Es wird herausgearbeitet, dass der Bau auf besetztem Gebiet gegen die Genfer Konvention verstößt.
Schülerinnen reflektieren, welche Auswirkungen das auf das Zusammenleben von Palästinenserinnen und Siedlern hat.
Siedlergewalt und ihre Folgen
Anhand von Berichten von Betroffenen (z.

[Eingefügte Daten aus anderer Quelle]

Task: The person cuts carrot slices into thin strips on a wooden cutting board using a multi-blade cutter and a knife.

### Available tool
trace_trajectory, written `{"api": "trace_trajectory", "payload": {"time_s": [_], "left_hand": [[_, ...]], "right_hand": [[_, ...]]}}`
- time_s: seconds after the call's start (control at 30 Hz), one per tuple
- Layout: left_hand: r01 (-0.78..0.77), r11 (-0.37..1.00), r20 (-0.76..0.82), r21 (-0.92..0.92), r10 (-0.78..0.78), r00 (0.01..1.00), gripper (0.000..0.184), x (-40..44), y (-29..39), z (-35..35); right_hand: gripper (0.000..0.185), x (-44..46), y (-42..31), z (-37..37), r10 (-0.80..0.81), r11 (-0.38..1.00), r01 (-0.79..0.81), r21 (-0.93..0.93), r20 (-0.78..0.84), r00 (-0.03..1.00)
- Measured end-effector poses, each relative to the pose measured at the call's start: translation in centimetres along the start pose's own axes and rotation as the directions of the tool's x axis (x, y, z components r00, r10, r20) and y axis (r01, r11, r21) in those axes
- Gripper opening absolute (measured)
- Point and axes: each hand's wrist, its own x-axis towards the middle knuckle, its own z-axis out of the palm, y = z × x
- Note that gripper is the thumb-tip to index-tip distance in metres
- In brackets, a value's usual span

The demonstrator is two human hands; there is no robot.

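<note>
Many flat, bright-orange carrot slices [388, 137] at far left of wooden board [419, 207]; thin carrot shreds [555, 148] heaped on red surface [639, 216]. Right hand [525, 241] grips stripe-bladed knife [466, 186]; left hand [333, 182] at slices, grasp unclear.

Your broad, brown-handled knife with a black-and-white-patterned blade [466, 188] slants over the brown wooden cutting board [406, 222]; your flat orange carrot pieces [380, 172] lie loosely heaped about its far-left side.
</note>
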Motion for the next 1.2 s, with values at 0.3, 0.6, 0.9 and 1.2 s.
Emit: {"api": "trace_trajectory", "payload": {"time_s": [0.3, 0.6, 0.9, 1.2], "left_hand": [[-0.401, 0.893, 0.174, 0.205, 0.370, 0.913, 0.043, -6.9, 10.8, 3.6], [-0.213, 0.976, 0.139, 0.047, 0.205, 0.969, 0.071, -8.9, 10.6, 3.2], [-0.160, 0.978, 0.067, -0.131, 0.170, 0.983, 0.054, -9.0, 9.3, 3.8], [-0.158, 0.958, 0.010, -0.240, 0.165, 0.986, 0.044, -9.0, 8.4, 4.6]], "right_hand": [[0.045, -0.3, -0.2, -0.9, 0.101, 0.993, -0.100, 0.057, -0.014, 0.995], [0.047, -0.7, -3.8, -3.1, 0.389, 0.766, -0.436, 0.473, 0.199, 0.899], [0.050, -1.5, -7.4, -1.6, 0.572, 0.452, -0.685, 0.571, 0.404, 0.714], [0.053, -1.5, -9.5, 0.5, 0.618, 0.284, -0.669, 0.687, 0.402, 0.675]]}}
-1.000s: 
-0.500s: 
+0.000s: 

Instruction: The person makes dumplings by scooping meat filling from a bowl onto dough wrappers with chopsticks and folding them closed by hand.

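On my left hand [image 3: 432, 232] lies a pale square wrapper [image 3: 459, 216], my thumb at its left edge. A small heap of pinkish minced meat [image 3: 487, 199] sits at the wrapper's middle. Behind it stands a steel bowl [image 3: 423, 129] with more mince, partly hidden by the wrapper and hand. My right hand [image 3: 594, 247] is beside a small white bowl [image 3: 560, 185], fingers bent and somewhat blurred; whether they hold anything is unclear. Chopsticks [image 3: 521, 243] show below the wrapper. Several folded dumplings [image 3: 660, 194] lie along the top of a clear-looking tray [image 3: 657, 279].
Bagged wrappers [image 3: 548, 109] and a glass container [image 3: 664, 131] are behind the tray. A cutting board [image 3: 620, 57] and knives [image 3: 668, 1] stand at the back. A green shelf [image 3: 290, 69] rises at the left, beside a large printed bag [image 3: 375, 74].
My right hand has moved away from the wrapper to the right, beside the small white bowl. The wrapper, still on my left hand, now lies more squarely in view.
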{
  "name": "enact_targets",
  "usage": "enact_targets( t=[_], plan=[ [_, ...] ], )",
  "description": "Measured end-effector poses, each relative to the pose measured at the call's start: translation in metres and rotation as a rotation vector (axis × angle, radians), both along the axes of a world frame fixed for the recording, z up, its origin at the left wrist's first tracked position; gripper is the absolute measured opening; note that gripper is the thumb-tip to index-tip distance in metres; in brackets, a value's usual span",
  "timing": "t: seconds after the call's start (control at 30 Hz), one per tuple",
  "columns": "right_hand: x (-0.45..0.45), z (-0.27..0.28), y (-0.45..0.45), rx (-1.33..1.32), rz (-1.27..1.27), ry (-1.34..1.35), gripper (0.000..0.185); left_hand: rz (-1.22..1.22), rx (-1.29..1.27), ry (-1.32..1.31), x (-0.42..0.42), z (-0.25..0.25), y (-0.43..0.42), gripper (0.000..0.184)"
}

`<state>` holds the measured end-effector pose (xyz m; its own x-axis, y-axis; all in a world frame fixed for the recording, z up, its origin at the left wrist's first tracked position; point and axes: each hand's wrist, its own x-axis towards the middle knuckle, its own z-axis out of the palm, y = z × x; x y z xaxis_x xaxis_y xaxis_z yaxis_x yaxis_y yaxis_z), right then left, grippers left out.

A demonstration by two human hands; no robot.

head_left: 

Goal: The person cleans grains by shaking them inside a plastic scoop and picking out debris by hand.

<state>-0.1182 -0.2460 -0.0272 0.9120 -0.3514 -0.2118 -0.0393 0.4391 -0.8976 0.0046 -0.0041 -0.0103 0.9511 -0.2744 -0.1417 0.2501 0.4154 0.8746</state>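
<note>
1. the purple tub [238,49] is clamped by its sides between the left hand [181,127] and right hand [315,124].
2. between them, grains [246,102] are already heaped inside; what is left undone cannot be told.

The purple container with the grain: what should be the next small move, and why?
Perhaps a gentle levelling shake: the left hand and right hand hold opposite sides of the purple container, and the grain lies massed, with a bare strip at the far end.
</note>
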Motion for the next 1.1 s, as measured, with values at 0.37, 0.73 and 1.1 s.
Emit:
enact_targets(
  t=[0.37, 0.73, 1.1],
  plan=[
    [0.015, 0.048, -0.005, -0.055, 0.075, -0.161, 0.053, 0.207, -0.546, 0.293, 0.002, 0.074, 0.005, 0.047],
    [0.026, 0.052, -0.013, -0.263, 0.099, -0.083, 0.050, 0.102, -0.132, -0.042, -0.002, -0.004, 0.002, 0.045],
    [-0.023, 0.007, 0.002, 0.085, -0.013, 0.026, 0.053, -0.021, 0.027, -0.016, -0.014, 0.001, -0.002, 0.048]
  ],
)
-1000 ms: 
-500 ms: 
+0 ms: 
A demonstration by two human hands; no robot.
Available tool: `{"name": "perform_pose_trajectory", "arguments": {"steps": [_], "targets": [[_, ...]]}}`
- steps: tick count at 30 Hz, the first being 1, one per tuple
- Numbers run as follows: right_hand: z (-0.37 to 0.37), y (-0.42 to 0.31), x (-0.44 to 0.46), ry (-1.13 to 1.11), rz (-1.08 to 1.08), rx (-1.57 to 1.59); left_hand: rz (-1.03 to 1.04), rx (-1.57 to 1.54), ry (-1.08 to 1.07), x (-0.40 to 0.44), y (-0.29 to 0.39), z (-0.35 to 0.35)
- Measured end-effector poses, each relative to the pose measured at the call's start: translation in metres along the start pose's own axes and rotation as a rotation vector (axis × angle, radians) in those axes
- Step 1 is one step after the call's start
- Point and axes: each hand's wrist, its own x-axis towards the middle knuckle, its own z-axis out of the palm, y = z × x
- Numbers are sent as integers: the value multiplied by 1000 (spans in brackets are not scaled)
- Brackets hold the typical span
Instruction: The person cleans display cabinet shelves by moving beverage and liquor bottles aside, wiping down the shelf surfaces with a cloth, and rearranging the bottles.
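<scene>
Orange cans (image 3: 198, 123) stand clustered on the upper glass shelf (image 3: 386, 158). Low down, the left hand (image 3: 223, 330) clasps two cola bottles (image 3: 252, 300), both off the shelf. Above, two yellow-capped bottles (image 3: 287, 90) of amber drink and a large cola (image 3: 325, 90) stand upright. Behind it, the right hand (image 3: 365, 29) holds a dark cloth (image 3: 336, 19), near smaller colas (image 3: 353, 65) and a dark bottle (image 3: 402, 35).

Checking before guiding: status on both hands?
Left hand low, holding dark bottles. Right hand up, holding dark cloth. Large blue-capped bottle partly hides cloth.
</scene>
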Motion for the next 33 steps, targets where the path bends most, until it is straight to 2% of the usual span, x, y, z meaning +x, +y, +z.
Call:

B. Fat-hallah, Ammar und Wahd) werden die persönlichen Konsequenzen sichtbar: Verlust von Olivenbäumen, Verletzungen, Angst und Hilflosigkeit .
Aufgaben regen an, sich in die Lage von Kindern zu versetzen, die unter der Gewalt leiden, und die Rolle internationaler Organisationen wie der UNO kritisch zu betrachten .
Fallbeispiel Awdah Hathaleen
Awdah wird als Aktivist, Lehrer und Bürgerjournalist vorgestellt, der Siedlergewalt dokumentierte.
Sein Tod durch einen Siedler wird mit Videoaufnahmen belegt, dennoch folgten kaum strafrechtliche Konsequenzen .
Der Fall dient als Beispiel für „Straflosigkeit“, ein Begriff, den die Schüler*innen definieren und in Bezug auf Gerechtigkeit reflektieren sollen .
Ein Schwerpunkt liegt auch auf der Bedeutung von Pressefreiheit: Was passiert, wenn Journalist*innen bei ihrer Arbeit angegriffen oder getötet werden?
Reflexion und Diskussion
Die Schüler*innen setzen sich mit der Frage auseinander, ob religiöse Ansprüche wichtiger sein können als Menschenrechte und internationales Recht .
Internationale Handlungsmöglichkeiten werden diskutiert, etwa Sanktionen, Beobachtermissionen oder Friedensgespräche .
Durch die Aufgaben wird die kritische Auseinandersetzung mit Machtverhältnissen, Recht, Demokratie und Meinungsfreiheit gefördert.
Aktuell noch in Bearbeitung. Reihe ist noch nicht vollständig. Die Gewinne aus den Verkäufen des Materials spende ich an „Ärzte ohne Grenzen“.